Here’s part of the article:
For years I have envied how easy my Windows- and Mac-based peers had it when traveling with their laptops. They connect to hotspots with ease, get online while I was still logging into root and running some tools. It just wasn’t fair. I wanted an integrated easy-to-use tool that did not require bringing up a shell or logging into root.

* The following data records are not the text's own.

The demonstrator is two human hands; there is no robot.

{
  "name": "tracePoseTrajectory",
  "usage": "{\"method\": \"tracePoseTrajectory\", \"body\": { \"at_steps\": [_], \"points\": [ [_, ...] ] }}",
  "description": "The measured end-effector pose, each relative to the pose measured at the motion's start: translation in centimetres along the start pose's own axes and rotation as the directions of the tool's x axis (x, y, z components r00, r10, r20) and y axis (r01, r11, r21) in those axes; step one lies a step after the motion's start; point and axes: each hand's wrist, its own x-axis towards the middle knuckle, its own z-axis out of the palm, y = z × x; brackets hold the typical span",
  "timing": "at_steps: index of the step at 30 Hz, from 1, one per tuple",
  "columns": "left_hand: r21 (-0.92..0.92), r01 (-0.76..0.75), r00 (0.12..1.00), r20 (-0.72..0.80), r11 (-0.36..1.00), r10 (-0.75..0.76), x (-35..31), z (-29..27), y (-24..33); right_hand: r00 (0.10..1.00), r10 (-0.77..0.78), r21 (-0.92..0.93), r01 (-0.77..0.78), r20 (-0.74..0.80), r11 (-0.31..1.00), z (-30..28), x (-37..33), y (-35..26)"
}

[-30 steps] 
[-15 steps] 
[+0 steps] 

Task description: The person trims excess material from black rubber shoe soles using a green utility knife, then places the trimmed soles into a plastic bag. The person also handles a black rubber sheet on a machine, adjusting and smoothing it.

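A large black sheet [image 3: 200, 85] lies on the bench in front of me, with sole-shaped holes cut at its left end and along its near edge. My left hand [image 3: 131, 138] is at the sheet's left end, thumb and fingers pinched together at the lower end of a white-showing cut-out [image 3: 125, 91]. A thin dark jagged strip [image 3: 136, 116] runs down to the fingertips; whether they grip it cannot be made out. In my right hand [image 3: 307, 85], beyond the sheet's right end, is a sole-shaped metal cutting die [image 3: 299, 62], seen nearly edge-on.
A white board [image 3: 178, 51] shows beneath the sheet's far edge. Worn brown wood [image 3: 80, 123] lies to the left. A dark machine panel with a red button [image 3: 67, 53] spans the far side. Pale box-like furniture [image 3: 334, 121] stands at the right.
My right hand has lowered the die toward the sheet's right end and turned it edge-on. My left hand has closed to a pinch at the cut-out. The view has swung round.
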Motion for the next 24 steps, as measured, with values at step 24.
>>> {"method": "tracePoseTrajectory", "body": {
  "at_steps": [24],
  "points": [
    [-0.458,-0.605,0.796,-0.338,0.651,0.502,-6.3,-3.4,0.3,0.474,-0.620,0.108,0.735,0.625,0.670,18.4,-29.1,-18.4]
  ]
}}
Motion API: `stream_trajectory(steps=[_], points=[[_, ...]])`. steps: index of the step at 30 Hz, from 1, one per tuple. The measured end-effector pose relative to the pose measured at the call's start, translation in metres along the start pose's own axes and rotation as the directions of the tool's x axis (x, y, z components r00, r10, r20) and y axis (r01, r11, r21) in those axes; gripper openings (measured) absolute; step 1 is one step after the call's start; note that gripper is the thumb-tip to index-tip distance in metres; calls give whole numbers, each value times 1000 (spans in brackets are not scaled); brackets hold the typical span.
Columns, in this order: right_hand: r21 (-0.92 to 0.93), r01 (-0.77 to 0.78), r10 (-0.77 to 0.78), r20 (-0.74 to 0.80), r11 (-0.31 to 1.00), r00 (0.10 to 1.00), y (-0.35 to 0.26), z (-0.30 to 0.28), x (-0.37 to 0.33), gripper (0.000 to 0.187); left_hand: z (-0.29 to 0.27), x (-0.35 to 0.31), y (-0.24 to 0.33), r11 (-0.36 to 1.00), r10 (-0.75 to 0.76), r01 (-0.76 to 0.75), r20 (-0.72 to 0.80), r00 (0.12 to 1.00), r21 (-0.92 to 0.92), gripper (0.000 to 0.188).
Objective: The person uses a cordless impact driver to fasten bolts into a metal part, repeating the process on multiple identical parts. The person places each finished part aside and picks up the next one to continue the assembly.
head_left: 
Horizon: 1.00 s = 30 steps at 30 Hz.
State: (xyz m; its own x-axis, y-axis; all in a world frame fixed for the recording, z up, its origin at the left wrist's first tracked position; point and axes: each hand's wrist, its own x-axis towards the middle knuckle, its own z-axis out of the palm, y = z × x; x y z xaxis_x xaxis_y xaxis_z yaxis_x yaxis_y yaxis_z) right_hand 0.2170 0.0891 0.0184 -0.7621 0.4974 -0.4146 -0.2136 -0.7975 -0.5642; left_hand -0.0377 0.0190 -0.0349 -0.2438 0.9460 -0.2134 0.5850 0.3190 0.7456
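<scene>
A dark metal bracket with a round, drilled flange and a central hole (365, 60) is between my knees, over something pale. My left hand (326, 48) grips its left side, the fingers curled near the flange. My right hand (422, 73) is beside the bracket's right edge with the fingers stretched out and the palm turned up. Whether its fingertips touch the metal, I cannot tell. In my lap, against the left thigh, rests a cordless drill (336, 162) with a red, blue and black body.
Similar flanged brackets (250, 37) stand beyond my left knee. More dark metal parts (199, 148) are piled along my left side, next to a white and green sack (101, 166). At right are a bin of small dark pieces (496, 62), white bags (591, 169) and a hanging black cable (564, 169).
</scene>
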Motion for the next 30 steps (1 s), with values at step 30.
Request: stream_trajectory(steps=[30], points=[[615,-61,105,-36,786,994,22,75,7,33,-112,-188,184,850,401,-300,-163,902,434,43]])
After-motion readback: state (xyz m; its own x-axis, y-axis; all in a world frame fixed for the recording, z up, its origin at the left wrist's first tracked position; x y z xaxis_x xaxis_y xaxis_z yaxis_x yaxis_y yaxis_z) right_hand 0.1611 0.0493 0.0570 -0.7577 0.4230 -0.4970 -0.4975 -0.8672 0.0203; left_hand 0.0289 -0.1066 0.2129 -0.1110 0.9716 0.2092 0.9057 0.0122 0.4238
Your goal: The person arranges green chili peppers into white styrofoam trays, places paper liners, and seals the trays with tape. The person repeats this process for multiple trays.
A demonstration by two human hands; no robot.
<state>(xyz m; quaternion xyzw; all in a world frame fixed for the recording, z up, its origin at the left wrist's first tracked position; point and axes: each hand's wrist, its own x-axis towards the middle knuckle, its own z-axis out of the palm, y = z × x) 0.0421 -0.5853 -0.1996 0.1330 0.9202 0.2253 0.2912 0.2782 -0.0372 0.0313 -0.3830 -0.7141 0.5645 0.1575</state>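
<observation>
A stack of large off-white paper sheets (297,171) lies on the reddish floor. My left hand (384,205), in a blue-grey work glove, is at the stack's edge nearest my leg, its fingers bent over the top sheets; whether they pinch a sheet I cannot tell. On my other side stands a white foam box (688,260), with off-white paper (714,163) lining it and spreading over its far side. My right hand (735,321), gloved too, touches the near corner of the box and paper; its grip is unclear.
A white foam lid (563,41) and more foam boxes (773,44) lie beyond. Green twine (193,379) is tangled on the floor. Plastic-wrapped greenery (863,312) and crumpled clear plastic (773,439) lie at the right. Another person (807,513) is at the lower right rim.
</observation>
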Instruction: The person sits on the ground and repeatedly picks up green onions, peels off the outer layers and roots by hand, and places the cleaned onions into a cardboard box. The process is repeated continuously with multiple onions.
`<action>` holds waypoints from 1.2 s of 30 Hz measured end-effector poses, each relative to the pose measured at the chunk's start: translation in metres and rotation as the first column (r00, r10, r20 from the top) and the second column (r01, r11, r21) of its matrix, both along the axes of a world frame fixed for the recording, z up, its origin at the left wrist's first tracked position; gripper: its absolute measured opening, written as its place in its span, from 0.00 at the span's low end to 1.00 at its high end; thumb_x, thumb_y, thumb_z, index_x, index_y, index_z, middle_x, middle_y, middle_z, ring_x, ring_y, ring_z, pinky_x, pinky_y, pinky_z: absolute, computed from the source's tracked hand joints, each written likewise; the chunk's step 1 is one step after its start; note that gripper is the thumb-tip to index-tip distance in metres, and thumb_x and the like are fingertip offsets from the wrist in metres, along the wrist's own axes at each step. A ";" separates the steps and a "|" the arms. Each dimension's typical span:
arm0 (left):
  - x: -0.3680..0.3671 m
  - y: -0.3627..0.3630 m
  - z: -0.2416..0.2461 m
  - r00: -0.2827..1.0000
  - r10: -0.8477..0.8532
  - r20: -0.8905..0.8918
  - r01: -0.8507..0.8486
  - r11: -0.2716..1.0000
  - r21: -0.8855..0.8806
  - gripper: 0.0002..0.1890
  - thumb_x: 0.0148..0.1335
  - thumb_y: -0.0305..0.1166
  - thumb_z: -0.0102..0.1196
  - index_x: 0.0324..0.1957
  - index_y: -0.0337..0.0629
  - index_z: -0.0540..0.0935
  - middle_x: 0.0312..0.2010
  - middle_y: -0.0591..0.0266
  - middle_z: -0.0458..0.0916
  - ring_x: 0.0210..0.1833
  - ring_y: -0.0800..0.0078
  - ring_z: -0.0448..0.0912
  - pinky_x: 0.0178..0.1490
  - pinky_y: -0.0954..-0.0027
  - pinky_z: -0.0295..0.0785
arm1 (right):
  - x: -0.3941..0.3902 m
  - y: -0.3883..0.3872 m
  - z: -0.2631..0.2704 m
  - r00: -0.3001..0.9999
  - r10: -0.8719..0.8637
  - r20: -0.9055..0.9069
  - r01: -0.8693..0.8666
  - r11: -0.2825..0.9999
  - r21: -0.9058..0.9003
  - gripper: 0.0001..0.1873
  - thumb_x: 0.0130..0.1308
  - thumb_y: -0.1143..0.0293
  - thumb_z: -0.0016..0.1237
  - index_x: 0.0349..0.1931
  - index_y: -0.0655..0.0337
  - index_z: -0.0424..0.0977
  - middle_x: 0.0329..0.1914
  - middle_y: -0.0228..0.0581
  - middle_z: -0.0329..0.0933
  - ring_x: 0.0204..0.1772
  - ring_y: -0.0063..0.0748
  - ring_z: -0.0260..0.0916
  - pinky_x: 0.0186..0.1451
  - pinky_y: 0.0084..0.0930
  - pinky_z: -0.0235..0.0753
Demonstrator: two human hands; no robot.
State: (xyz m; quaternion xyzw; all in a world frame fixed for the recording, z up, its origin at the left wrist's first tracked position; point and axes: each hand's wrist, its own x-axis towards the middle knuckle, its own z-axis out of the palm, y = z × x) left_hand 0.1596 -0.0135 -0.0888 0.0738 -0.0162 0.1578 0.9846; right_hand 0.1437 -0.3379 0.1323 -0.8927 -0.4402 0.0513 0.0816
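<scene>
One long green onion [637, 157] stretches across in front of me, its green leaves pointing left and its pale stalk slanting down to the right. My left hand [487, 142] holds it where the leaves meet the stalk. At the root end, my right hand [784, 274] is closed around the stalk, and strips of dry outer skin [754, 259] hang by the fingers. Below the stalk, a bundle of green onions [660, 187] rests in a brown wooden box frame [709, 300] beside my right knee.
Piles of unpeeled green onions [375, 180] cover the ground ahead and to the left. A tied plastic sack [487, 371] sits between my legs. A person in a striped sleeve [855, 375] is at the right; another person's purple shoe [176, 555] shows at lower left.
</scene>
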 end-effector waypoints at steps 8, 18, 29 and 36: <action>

I now have that tool in NetworkManager. In this article I will explain what NetworkManager is, what capabilities exist in the tool (in both Fedora and Red Hat Enterprise Linux), and what you can do to extend it to give you more control over your system than before.
What is NetworkManager?
NetworkManager is a software utility that allows a desktop user to manage wired, wireless, modem, WWAN/3G, and VPN network connectivity from a single source. It does not require root access or manual editing of configuration files.
NetworkManager started as a Gnome project and initially appeared in Fedora. It is now supported on multiple desktop environments (Gnome, KDE, Xfce, etc.) and in multiple distributions (Fedora, SuSE, Ubuntu, Gentoo, Debian, etc.). NetworkManager uses dbus and hal to provide network status updates to other desktop applications, allowing them to alter their operation based on this information. For instance, if NetworkManager shows the network is offline, then apps like Evolution and Pidgin will put themselves into offline mode and wait for the network to come online.
How is the NetworkManager software deployed on the system?
You may read the rest here.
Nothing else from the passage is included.